Deklarasi yang dibacakan Letjen Marinir Pur Suharto itu dilakukan di Gedung Nusantara V DPR/MPR Jalan Gatot Subroto, Jakarta, Kamis (21/2/2008).
Penanganan korban Lapindo seharusnya menjadi persoalan yang harus diselesaikan terlebih dulu, termasuk di dalamnya persoalan relokasi korban yang harus diselesaikan. "Ada yang salah dalam mengurus persoalan lumpur Lapindo ini. Ada apa ini, berbagai solusi ditawarkan tapi tidak dilaksanakan," katanya Gus Sholah dalam sambutannya.
Hal yang sama juga diungkapkan Syafi'i Ma'arif. Menurutnya, bencana yang menimpa rakyat Sidoarjo itu harus segera diselesaikan. Bencana yang diakibatkan manusia ini bisa ditutup. "Karena itu perlu ada usaha dan kerja keras mengatasi hal ini," ujarnya.

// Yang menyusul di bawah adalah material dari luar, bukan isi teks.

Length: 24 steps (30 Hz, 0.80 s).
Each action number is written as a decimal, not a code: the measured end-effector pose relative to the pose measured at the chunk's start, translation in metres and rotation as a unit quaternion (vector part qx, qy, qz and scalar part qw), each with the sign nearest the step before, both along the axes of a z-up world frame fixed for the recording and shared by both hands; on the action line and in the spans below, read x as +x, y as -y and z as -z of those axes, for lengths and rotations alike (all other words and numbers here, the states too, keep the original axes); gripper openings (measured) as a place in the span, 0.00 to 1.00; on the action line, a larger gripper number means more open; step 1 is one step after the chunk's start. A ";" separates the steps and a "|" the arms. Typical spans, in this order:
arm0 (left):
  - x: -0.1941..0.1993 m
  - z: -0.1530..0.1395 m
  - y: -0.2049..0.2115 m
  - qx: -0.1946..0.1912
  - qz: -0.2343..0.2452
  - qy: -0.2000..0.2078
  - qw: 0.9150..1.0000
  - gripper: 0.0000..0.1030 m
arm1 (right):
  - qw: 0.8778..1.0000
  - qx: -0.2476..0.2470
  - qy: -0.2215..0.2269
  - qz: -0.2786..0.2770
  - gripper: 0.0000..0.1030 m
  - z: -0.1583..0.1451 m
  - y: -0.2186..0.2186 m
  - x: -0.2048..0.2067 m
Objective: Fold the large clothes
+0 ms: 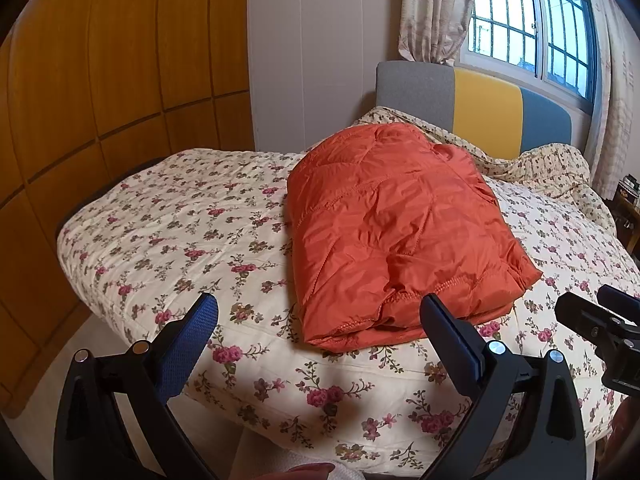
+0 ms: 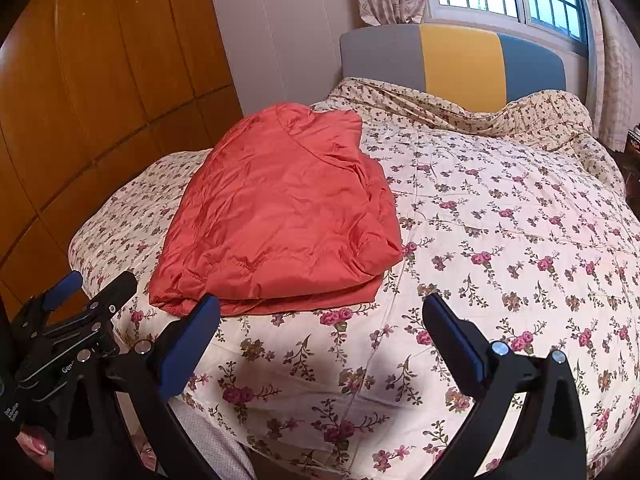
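Note:
An orange quilted jacket [image 1: 396, 232] lies folded into a thick rectangle on the floral bed cover [image 1: 180, 232]. It also shows in the right wrist view [image 2: 280, 216], left of centre. My left gripper [image 1: 320, 312] is open and empty, held above the bed's near edge just in front of the jacket's near hem. My right gripper [image 2: 322, 312] is open and empty, to the right of the jacket's near corner. The right gripper shows at the right edge of the left wrist view [image 1: 604, 320]. The left gripper shows at the left edge of the right wrist view [image 2: 76, 312].
The bed [image 2: 500, 240] has a grey, yellow and blue headboard [image 2: 460, 60] under a barred window [image 1: 532, 20] with curtains. A rumpled floral quilt [image 2: 460, 112] lies by the headboard. A wooden wardrobe [image 1: 100, 80] stands left of the bed.

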<state>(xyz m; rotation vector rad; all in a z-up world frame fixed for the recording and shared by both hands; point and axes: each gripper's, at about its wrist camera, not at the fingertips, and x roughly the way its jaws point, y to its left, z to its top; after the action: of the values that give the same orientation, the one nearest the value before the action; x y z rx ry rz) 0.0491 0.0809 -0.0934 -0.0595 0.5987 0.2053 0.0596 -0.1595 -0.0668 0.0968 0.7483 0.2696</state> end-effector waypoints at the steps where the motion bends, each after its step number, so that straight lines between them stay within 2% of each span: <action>1: 0.000 0.000 -0.001 -0.001 0.000 -0.001 1.000 0.97 | 1.000 0.001 0.000 0.000 0.98 0.000 0.000 0.000; 24: 0.000 0.005 -0.003 -0.009 -0.001 -0.007 1.000 0.97 | 1.000 0.006 -0.012 -0.003 0.98 0.005 0.000 0.004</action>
<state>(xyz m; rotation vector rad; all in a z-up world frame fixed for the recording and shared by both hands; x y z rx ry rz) 0.0486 0.0838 -0.0985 -0.0762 0.6137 0.2019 0.0634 -0.1593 -0.0713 0.1105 0.7713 0.2788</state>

Dia menepis apa yang dilakukannya merupakan manuver politik. "Ini bukan manuver politik tapi ingin menyelamatkan bangsa agar tidak jadi museum," katanya
Sedangkan pembaca deklarasi, Suharto menegaskan, tragedi Lapindo bukti cerminan bobroknya pengelolaan negara dan elit politik.
Karena itu dia mengajak kepada elemen bangsa melawan konspirasi yang dengan sadar dan penuh tipu daya menyengsarakan rakyat. "Kami bertekad dengan daya upaya untuk menutup sumur Lapindo itu," tegasnya.
Acara deklarasi itu bersamaan dengan peluncuran buku Membunuh Sumur Lapindo. Deklarasi diakhiri dengan menyanyikan lagu Franky S dengan judul Aku Mau Presiden Baru. (mar/nrl)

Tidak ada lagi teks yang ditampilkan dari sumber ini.